Task to complete:
Bring together all lines of the material below that contain the string "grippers".

Data extract:
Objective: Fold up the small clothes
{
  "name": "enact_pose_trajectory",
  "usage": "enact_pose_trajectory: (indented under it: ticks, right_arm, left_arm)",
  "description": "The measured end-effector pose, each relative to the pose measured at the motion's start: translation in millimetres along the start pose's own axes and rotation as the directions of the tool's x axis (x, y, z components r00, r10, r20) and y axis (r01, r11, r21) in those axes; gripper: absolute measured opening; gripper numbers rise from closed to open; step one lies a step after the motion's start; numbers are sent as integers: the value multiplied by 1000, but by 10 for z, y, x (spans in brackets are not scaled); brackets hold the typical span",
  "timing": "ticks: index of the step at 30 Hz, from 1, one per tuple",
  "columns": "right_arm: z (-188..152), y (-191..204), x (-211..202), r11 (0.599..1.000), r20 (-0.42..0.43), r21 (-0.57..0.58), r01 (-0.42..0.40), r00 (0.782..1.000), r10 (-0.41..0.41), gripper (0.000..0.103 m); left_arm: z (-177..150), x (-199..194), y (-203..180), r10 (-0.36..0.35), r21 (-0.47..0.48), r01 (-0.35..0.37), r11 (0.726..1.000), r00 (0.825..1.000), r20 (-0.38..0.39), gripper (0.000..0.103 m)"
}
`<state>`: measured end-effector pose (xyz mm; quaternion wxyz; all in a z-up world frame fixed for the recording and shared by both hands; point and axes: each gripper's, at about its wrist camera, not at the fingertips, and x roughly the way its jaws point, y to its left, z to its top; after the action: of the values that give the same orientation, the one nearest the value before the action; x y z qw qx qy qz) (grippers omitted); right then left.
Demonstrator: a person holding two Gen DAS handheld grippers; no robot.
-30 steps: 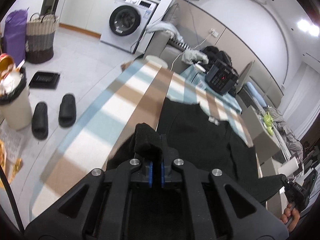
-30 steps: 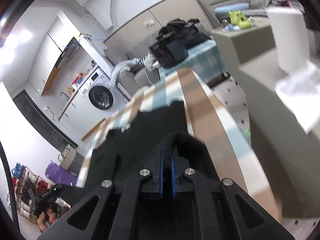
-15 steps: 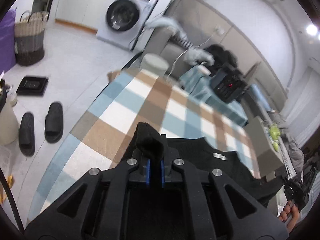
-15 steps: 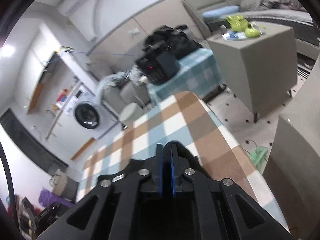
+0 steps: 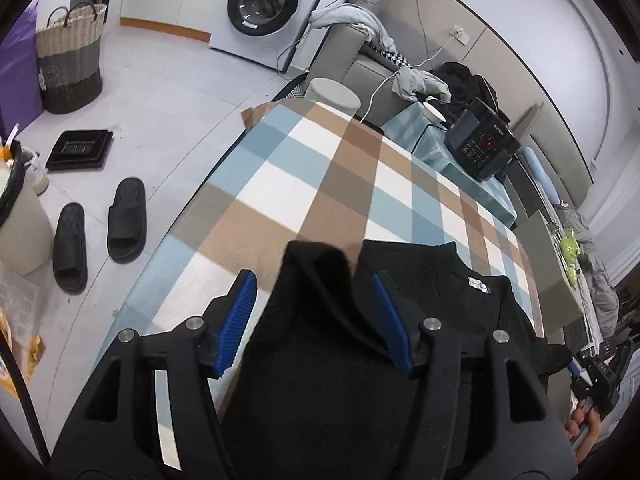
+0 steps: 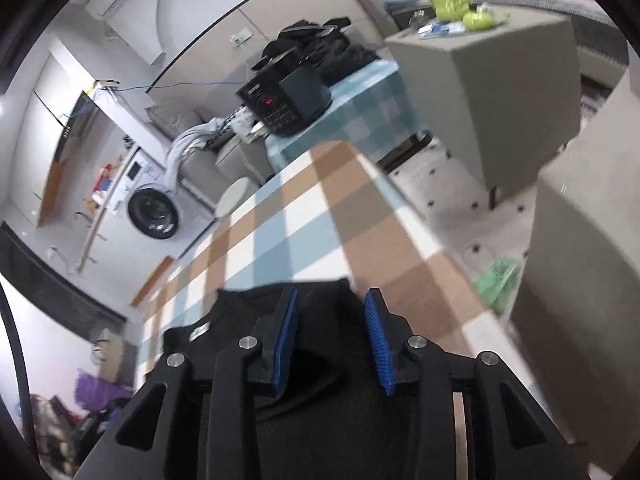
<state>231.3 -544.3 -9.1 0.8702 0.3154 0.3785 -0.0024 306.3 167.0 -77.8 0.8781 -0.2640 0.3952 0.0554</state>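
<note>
The sweater (image 5: 420, 280) lies on the near part of the desk (image 5: 320, 176). Beyond the desk's far end stands a washing machine (image 5: 272, 4); slippers (image 5: 100, 232) and a woven basket (image 5: 70, 56) sit on the floor to its left.

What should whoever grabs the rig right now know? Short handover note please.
Left tongs: jaws have just been opening; a bunched fold of the black knit garment stands between the blue pads, not pinched.
Right tongs: jaws have just been opening too, over the garment's other edge, pads clear of it.
Garment lies on the blue, brown and white checked tablecloth, white neck label facing up.
Done: one fold carried over and released.
Left: probably pull both tongs clear, flatten the raised bunch, then do any remaining folds.
</note>
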Motion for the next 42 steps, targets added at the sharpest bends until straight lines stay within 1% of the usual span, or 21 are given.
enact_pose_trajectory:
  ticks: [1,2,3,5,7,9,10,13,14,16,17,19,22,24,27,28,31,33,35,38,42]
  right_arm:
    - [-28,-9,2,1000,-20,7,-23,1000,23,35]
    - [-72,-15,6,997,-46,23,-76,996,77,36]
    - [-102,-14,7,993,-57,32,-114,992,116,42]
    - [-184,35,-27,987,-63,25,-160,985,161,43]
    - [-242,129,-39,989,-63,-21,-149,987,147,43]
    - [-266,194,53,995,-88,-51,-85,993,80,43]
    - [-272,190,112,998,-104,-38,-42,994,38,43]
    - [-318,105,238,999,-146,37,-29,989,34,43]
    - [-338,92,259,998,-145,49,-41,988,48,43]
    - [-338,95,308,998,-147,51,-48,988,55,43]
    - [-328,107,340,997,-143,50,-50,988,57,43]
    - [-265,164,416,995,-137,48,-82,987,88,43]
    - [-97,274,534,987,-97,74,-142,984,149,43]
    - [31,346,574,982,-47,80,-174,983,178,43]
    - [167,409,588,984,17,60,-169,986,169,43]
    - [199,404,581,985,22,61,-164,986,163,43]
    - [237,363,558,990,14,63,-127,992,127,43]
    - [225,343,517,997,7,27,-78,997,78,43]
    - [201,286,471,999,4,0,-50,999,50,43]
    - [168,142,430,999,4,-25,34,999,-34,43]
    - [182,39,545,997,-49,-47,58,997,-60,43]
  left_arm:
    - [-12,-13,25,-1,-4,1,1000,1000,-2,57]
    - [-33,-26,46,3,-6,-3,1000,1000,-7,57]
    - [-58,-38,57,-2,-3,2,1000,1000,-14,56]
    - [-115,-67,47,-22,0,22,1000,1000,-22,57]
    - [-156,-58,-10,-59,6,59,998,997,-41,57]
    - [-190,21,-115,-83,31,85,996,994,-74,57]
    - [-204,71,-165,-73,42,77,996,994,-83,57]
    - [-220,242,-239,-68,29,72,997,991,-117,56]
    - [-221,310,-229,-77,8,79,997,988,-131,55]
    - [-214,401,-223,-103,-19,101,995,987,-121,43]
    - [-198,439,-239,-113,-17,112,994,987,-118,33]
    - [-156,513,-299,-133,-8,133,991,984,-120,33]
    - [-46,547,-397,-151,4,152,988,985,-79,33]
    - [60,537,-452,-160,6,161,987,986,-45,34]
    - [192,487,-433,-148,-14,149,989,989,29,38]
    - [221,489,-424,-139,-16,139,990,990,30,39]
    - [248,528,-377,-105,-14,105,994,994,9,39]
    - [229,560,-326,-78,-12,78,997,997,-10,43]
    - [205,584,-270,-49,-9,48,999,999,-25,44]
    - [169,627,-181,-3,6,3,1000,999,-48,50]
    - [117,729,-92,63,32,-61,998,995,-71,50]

Solution for this problem:
`<state>`: measured end-effector pose (xyz mm; quaternion wxyz; all in a z-up world frame fixed for the recording and shared by both hands; point and axes: each gripper's, at about its wrist camera, not at the fingertips, and x roughly the way its jaws point, y to its left, z to its top; after the action: of the values that give the same orientation, the one nearest the value before the action; x y z qw qx qy qz) (grippers omitted); right then left.
Demonstrator: a person holding two Gen DAS handheld grippers; no robot.

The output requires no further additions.